I have always had the suspicion that Wells Fargo's (WFC) loan values were inflated and wrote as much in January.  Wells sits at ground zero of the housing implosion and the fact that their numbers held up so well was a mystery…unless they were very slow to take write downs for bad loans.   The company's own 10-K reveals that my suspicion was correct.  Numerous banks are equity deficient which explains the continued weakness in the stocks.   

According to Jonathan Weil at Bloomberg "Perhaps never before have so many banks’ balance sheets been so patently full of hot air. Bank of America Corp. last week disclosed that its loans at the end of 2008 were worth $44.6 billion less than what its balance sheet said." 

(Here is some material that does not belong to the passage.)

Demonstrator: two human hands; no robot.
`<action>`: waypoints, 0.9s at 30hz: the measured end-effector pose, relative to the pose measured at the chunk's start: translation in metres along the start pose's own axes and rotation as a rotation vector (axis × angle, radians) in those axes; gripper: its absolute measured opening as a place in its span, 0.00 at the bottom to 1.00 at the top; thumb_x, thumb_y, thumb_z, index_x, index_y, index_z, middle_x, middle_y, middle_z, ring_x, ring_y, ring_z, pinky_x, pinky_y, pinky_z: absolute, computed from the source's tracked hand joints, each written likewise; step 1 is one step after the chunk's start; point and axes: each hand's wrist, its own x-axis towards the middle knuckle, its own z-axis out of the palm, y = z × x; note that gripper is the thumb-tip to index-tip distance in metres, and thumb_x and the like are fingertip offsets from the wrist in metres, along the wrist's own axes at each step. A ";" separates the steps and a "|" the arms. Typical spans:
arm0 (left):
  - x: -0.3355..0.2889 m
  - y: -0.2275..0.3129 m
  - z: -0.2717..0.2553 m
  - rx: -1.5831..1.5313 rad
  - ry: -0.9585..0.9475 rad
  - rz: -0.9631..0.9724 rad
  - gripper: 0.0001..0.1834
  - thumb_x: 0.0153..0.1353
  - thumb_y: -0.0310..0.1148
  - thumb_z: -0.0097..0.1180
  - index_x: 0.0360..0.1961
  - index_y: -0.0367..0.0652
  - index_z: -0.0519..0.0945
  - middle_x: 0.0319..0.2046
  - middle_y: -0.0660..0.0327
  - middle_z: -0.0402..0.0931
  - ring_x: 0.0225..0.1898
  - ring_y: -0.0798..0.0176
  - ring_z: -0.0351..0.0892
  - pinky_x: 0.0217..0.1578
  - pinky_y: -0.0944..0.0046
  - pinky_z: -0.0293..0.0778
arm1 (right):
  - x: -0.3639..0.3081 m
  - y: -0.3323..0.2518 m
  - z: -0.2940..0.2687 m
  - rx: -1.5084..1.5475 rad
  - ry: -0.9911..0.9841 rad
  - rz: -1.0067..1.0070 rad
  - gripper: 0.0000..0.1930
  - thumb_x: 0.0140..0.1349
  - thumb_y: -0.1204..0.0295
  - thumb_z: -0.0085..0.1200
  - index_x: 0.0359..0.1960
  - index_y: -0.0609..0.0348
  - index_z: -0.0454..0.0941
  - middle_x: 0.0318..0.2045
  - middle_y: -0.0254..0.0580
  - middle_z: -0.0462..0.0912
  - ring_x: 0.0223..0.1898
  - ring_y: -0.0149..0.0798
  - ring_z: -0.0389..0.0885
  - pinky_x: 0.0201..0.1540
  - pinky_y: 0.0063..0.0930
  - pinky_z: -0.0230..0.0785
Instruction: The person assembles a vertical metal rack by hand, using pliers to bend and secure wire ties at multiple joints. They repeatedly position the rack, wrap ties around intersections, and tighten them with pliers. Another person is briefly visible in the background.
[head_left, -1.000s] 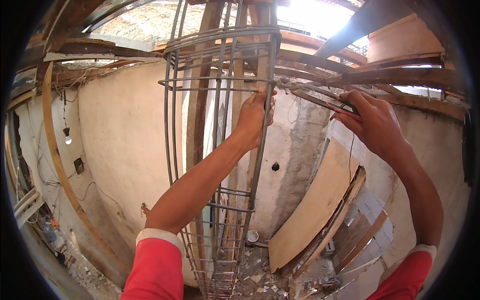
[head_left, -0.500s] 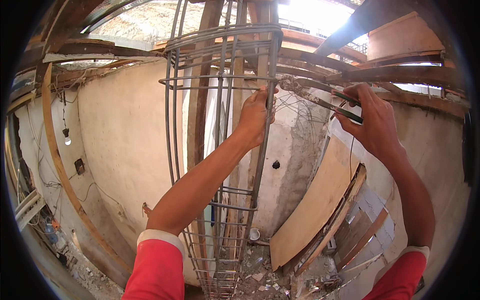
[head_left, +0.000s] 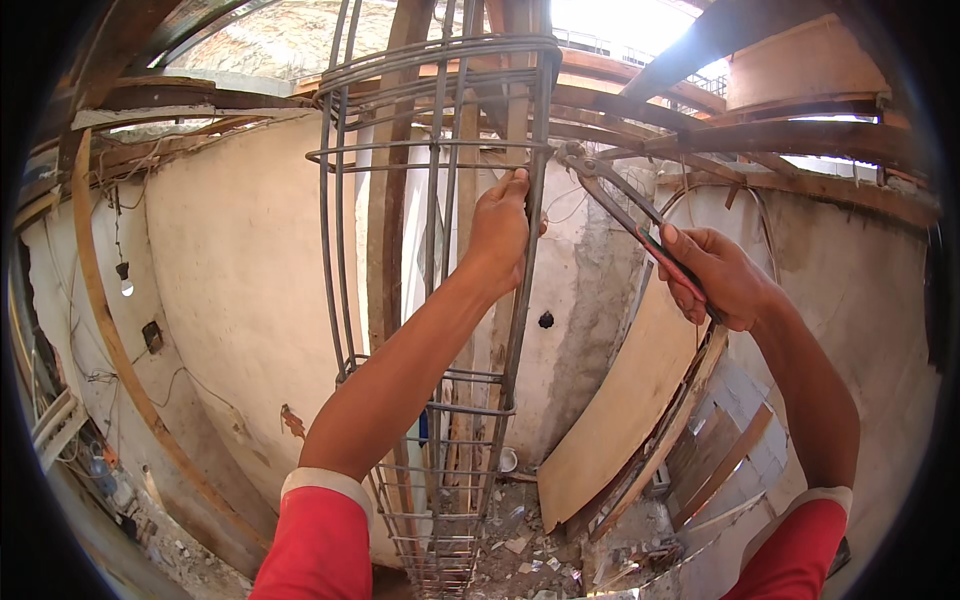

Investors may be placing too much faith in bank's capital ratios.  If the bank's own estimates of fair value were applied to the company's balance sheet the banks would be technically insolvent.  Weil continues:

Bank of America, for instance, had $35.8 billion of tangible common equity as of Dec. 31, before it completed its government-aided acquisition of Merrill Lynch & Co. That figure falls to negative $1.7 billion once it’s adjusted so that all financial assets and liabilities are measured at fair value, using the numbers BofA disclosed in its footnote. The fair-value version shows BofA needs lots more common equity — badly.

Wells Fargo’s tangible common equity was $13.5 billion as of Dec. 31. On a fair-value basis, it was negative $133 million. That makes the bank’s $40.9 billion stock-market capitalization look awfully rich.

In total, eight of the 24 banks in the KBW Bank Index had negative tangible common equity on a fair-value basis, including SunTrust, KeyCorp, Fifth Third Bancorp, Huntington Bancshares Inc., Marshall & Ilsley Corp. and Regions Financial Corp.

This indicates to me that these companies will soon be back at the government's teat to get more capital injections, further diluting current shareholders.   

5 thoughts on “BAC and WFC Have No Equity After Accounting For Bad Loans”

  1. Agree. Wells Fargo has a dumptruck full of home equity loans to people whose houses are now worth less than their mortgage. Just as bad, they have another dumptruck full of mortgages that are “resetting” to a much higher interest rate — inerest rates that the home “owners” simply do not have the money to pay. Things do not look good for WFC.